**WORK INSTRUCTIONS**
Repeat the listing below line for line, exactly as shown.

**MATERIAL PROVIDED**
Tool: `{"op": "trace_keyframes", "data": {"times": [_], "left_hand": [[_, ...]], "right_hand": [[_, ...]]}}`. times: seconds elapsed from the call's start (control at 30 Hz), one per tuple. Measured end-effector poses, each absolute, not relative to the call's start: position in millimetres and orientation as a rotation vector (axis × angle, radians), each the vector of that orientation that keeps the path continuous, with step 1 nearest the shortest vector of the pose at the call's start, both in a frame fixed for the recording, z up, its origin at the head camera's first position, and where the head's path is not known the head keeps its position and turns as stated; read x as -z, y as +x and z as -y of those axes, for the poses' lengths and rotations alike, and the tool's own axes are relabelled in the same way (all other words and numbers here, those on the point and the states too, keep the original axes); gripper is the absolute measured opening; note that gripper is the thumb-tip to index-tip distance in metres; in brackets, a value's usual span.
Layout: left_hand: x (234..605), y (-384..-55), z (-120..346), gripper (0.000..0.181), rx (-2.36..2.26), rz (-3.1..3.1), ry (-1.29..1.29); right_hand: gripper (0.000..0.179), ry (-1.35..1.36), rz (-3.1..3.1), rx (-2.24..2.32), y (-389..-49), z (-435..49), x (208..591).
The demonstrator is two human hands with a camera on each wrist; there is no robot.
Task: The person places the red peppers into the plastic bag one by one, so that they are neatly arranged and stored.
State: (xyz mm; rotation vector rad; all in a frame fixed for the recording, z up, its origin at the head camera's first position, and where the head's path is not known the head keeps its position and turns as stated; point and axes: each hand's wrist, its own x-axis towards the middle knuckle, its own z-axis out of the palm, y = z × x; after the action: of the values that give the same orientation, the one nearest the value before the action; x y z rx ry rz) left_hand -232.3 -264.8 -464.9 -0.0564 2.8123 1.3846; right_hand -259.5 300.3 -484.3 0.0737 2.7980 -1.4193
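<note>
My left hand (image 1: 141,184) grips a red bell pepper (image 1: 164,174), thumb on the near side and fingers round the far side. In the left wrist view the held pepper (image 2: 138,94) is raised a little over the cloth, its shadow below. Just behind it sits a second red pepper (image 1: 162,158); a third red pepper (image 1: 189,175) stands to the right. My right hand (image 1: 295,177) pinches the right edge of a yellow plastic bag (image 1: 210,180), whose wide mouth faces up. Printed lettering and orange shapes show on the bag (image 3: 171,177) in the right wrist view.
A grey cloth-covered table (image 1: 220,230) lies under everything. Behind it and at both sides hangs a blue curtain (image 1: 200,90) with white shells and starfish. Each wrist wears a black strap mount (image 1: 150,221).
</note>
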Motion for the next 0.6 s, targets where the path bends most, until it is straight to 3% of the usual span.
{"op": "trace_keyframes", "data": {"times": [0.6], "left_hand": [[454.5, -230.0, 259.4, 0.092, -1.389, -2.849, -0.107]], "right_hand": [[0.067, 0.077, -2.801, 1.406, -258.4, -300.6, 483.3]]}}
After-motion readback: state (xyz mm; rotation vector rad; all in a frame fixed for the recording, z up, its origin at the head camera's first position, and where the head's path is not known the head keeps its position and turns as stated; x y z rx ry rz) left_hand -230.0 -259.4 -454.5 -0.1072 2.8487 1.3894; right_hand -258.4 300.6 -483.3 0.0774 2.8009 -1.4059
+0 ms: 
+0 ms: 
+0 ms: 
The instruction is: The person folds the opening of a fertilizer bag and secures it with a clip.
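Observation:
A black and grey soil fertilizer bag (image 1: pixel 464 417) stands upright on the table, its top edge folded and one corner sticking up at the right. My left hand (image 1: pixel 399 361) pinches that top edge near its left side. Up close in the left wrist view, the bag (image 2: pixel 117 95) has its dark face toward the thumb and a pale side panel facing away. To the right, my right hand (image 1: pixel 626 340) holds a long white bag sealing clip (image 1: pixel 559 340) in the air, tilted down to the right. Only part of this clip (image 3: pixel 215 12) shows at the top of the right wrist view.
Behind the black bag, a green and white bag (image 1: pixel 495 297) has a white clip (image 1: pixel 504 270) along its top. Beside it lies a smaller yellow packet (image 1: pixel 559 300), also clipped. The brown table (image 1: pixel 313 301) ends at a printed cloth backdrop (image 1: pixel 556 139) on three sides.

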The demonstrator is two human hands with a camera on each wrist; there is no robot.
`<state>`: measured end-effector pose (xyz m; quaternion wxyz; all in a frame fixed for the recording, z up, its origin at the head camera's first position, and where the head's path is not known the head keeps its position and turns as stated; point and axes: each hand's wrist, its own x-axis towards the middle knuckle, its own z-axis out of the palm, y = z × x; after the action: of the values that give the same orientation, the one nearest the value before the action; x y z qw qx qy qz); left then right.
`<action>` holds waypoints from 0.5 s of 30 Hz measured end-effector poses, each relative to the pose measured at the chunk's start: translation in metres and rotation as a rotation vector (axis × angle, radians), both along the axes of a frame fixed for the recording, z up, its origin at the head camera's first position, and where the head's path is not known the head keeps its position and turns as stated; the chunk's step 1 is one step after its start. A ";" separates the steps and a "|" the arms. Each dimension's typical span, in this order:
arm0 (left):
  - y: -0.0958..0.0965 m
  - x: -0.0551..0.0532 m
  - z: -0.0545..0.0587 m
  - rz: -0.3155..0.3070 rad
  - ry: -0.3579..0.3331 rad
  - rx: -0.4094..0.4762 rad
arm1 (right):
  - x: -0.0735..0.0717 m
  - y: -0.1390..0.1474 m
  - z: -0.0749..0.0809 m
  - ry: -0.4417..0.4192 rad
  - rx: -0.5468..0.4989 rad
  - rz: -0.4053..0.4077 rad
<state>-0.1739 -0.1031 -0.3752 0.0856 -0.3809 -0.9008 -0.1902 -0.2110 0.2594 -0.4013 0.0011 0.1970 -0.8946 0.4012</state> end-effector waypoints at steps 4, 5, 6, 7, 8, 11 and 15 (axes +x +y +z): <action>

**ANSWER TO THE EXERCISE**
Tool: `{"op": "trace_keyframes", "data": {"times": [_], "left_hand": [[_, ...]], "right_hand": [[_, ...]]}}`. times: seconds elapsed from the call's start (control at 30 Hz), one per tuple. Measured end-effector poses, each absolute, not relative to the call's start: position in millimetres and orientation as a rotation vector (axis × angle, radians), each the vector of that orientation that keeps the path continuous, with step 1 nearest the shortest vector of the pose at the call's start, both in a frame fixed for the recording, z up, its origin at the head camera's first position, and where the head's path is not known the head keeps its position and turns as stated; read x as -z, y as +x and z as -y of those axes, for the poses' lengths and rotations alike, and the tool's own axes are relabelled in the same way (all other words and numbers here, those on the point and the states too, keep the original axes); gripper is the absolute measured opening; note that gripper is the thumb-tip to index-tip distance in metres; in brackets, a value's usual span.
Layout: left_hand: x (234..605), y (-384..-55), z (-120..346), gripper (0.000..0.181), rx (-2.36..2.26), rz (-3.1..3.1), ry (-1.29..1.29); right_hand: gripper (0.000..0.179), ry (-1.35..1.36), rz (-3.1..3.1), rx (-2.24..2.32), y (-389..-49), z (-435..49), x (208..591).
The demonstrator is two human hands with a camera on each wrist; there is no robot.
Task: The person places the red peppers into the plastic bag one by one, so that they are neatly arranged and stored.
State: (xyz mm; rotation vector rad; all in a frame fixed for the recording, z up, its origin at the head camera's first position, and where the head's path is not known the head keeps its position and turns as stated; point and axes: each hand's wrist, its own x-axis towards the middle knuckle, its own z-axis out of the palm, y = z × x; after the action: of the values that give the same orientation, the one nearest the value before the action; x y z rx ry rz) left_hand -232.3 -264.8 -464.9 -0.0564 2.8123 1.3846; right_hand -259.5 300.3 -484.3 0.0737 2.7980 -1.4193
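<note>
My left hand (image 1: 141,184) grips a red bell pepper (image 1: 164,174), thumb on the near side and fingers round the far side. In the left wrist view the held pepper (image 2: 138,94) is raised a little over the cloth, its shadow below. Just behind it sits a second red pepper (image 1: 162,158); a third red pepper (image 1: 189,175) stands to the right. My right hand (image 1: 295,177) pinches the right edge of a yellow plastic bag (image 1: 210,180), whose wide mouth faces up. Printed lettering and orange shapes show on the bag (image 3: 171,177) in the right wrist view.
A grey cloth-covered table (image 1: 220,230) lies under everything. Behind it and at both sides hangs a blue curtain (image 1: 200,90) with white shells and starfish. Each wrist wears a black strap mount (image 1: 150,221).
</note>
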Motion for the next 0.6 s, targets where the path bends most, until it is straight to 3% of the usual span.
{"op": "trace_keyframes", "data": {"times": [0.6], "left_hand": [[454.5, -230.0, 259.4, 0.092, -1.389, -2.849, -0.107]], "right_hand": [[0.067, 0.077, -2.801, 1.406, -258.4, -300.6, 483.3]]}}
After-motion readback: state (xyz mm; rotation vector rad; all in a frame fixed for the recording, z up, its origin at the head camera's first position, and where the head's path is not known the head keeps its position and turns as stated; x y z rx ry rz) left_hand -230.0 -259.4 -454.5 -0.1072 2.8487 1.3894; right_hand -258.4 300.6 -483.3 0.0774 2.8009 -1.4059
+0 ms: 
+0 ms: 
+0 ms: 
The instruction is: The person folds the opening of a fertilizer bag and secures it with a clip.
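Observation:
A black and grey soil fertilizer bag (image 1: pixel 464 417) stands upright on the table, its top edge folded and one corner sticking up at the right. My left hand (image 1: pixel 399 361) pinches that top edge near its left side. Up close in the left wrist view, the bag (image 2: pixel 117 95) has its dark face toward the thumb and a pale side panel facing away. To the right, my right hand (image 1: pixel 626 340) holds a long white bag sealing clip (image 1: pixel 559 340) in the air, tilted down to the right. Only part of this clip (image 3: pixel 215 12) shows at the top of the right wrist view.
Behind the black bag, a green and white bag (image 1: pixel 495 297) has a white clip (image 1: pixel 504 270) along its top. Beside it lies a smaller yellow packet (image 1: pixel 559 300), also clipped. The brown table (image 1: pixel 313 301) ends at a printed cloth backdrop (image 1: pixel 556 139) on three sides.
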
The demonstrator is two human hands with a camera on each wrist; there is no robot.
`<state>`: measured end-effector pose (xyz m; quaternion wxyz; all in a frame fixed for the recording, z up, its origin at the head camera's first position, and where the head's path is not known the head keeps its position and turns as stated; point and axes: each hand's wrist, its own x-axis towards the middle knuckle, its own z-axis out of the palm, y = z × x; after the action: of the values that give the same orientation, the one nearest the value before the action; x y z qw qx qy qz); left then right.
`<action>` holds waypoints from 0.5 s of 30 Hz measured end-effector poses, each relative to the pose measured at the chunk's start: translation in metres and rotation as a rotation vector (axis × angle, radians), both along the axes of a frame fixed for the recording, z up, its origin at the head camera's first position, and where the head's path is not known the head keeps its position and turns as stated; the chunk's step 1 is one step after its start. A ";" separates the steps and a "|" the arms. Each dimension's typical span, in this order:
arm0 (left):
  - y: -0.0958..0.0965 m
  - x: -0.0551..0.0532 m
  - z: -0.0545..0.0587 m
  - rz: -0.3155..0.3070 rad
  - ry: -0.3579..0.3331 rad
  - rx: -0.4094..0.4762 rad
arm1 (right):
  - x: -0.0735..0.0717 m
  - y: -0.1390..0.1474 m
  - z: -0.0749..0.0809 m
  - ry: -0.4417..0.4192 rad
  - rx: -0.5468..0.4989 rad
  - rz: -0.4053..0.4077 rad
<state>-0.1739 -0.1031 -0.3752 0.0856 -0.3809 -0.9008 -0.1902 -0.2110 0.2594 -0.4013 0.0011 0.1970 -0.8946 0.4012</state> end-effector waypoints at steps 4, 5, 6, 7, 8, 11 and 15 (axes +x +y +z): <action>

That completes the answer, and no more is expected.